The state chapter of the National Association of Social Workers immediately backed the proposed ban, while the conservative North Carolina Values Coalition called the idea "extreme."

"This proposed legislation represents a broken promise that moves us backwards, not forwards. It puts North Carolina right back in the middle of a divisive, destructive debate that is intolerant, hateful and unnecessary," Tami Fitzgerald, executive director of the Values Coalition, said in a statement.

Lawmakers also filed two other LGBT-related bills Thursday. One calls for non-discrimination protections for people based on sexual orientation or gender identity, and the other would repeal the pieces of the notorious House Bill 2 that are still on the books.

"We believe that, whether you are buying a home, choosing a school or accepting a job, you should never feel disrespected because of who you are or who you love," said Sen. Terry van Duyn, D-Buncombe.

Republican legislative leaders haven't allowed hearings on similar proposals in the past few years, but sponsors expressed confidence that their efforts will eventually succeed.

"We're seeing attitudes change across the state," van Duyn said.

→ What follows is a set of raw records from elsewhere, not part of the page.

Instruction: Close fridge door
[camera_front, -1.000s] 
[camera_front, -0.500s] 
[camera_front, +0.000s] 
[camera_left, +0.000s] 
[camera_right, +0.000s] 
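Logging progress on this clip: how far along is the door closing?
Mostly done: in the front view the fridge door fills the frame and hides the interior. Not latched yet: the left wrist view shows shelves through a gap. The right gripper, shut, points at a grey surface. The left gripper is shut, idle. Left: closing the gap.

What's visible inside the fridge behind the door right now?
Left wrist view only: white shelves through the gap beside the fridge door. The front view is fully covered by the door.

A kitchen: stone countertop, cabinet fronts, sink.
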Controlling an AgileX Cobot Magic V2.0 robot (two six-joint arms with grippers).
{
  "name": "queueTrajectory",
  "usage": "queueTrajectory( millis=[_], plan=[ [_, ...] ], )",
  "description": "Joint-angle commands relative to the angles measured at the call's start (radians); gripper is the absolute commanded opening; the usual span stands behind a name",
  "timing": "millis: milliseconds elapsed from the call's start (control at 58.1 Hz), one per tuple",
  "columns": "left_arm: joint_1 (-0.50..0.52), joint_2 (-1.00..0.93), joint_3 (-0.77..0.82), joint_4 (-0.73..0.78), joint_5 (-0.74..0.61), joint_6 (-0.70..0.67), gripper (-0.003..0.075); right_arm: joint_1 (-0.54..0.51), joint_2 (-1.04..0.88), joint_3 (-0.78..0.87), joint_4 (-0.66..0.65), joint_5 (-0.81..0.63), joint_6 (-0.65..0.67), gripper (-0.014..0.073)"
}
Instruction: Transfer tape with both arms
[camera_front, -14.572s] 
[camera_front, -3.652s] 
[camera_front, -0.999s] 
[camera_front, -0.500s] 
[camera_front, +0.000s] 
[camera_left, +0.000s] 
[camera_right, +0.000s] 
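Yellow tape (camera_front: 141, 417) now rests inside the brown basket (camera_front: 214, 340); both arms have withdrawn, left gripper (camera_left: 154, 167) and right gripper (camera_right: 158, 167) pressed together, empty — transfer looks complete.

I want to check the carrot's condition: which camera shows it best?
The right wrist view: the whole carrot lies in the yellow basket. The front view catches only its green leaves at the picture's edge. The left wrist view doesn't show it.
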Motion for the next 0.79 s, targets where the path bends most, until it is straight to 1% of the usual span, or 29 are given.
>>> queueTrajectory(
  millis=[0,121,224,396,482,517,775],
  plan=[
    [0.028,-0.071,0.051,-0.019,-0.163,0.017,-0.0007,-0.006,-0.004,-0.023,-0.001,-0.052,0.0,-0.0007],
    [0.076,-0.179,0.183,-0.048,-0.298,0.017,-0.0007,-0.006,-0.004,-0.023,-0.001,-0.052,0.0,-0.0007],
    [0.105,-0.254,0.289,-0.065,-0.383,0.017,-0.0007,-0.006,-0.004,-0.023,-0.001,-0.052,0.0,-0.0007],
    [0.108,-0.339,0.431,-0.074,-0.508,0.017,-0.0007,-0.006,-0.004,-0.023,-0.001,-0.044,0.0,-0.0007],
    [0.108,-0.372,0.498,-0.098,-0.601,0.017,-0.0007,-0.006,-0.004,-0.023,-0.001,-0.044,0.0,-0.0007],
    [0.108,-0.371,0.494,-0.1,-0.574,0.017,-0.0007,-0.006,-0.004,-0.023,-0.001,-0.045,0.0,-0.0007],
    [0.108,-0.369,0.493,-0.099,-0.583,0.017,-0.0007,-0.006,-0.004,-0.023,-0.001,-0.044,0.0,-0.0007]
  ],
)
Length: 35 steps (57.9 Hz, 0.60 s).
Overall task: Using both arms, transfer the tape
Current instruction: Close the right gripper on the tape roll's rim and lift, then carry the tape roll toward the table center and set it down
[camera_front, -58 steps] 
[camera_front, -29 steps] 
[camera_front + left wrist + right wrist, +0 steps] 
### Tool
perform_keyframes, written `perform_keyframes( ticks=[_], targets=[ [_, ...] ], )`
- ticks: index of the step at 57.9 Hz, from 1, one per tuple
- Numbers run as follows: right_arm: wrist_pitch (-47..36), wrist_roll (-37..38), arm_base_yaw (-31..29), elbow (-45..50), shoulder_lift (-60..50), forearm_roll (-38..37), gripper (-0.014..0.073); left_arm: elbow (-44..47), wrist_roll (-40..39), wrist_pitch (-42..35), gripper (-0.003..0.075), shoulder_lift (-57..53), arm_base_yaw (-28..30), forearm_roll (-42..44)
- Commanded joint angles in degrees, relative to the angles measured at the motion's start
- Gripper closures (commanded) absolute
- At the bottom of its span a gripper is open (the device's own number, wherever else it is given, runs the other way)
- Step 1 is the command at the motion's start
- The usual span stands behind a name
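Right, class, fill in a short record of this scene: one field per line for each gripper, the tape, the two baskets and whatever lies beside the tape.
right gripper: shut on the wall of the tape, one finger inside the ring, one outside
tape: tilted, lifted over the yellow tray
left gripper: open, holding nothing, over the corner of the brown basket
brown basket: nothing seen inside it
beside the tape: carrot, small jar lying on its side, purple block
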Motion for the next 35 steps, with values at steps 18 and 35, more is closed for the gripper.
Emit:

Adopted in 2016, House Bill 2 barred transgender individuals from using public bathrooms in schools and government buildings that didn't match their birth gender. It also prohibited cities and counties from adopting non-discrimination ordinances that included sexual orientation or gender identity.

After months of national backlash, including canceled concerts and conventions, legislators replaced the law in 2017 with one that blocked local non-discrimination ordinances until December 2020 and said only the General Assembly could enact rules over public bathrooms.

LGBT lawmakers got choked up during a news conference when describing their fight for equality.

"We're all human beings, and we all deserve respect," said Rep. Allison Dahle, D-Wake.

"It matters to respect everyone and for us to say everyone is equal, everyone should be afforded their rights," Said Rep. Marcia Morey, D-Durham.